### Task to complete
Print every line of the listing below, starting with the line that holds "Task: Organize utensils" and going on through the line that holds "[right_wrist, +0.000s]", both included, and print nothing else.

### Records for this task
========================
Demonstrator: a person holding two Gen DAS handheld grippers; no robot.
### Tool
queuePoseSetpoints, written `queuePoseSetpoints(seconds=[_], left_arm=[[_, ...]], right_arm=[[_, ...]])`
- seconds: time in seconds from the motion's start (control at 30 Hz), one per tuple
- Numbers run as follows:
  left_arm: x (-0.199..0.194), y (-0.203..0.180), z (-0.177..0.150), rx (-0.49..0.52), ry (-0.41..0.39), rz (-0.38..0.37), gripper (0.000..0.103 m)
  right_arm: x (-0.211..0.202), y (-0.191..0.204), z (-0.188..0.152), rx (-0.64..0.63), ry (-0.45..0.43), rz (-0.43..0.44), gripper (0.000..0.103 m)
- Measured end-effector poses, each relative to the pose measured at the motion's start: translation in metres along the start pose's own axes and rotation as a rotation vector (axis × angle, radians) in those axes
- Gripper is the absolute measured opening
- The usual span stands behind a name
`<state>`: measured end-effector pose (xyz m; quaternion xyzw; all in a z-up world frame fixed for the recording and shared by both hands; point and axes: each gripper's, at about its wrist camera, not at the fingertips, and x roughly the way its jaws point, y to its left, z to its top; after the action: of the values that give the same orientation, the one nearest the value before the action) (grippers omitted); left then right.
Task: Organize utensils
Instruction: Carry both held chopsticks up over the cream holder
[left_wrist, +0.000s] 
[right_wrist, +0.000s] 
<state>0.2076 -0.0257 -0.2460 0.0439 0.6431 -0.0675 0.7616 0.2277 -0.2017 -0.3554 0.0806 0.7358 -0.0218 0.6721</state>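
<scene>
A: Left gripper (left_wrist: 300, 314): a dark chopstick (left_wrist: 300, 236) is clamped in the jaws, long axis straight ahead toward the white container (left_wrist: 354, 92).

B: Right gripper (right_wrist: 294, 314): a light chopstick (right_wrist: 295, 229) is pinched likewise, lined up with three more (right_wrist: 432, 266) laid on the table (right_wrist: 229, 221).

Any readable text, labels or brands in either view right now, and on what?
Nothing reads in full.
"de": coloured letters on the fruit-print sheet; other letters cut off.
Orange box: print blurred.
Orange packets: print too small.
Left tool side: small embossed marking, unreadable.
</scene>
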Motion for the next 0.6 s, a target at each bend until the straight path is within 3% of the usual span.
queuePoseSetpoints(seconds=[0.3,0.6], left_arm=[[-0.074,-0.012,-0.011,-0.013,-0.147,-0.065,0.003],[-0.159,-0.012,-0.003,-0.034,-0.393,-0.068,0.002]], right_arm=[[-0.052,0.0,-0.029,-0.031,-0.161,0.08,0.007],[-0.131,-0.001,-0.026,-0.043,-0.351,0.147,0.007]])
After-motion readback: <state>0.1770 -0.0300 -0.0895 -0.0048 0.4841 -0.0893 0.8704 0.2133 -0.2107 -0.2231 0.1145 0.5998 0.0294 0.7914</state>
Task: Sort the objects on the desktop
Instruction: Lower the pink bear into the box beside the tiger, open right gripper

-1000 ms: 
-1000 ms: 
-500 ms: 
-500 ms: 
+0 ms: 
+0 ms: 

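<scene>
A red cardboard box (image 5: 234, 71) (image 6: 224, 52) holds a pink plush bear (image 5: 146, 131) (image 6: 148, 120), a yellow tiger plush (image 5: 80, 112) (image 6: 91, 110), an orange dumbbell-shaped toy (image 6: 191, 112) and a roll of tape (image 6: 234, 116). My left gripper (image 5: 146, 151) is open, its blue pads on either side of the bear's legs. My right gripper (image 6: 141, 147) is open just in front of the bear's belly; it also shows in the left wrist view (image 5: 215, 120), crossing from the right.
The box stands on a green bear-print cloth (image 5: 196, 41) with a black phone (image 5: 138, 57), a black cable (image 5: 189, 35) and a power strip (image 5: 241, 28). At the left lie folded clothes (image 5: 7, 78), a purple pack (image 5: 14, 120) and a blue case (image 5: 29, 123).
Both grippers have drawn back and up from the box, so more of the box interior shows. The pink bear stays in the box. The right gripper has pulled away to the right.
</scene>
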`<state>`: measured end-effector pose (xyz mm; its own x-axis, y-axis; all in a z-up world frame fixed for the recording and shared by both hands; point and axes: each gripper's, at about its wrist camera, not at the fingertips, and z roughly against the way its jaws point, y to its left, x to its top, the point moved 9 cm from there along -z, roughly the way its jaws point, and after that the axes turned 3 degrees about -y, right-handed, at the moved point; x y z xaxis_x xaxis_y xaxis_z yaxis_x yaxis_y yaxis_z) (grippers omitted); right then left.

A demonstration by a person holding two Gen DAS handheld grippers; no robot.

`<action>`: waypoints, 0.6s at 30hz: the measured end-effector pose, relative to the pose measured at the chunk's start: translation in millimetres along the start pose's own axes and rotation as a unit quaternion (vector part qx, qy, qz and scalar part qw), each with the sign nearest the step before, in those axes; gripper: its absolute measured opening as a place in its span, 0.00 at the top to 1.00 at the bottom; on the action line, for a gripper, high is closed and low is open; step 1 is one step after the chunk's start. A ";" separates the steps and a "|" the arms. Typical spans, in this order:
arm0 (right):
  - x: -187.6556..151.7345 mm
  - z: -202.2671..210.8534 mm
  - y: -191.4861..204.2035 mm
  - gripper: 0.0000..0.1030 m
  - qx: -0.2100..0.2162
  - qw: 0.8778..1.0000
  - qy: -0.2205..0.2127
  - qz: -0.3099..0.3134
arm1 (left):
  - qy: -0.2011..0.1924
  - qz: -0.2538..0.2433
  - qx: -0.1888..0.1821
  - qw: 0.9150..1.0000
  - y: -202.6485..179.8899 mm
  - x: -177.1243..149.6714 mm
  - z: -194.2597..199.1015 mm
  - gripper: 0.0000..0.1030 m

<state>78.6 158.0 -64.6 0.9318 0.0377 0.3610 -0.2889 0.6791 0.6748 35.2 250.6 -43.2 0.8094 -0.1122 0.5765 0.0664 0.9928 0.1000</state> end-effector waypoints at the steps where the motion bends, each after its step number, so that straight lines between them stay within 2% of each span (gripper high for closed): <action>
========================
### Final answer
Task: Organize utensils
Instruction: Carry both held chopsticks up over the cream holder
[left_wrist, +0.000s] 
[right_wrist, +0.000s] 

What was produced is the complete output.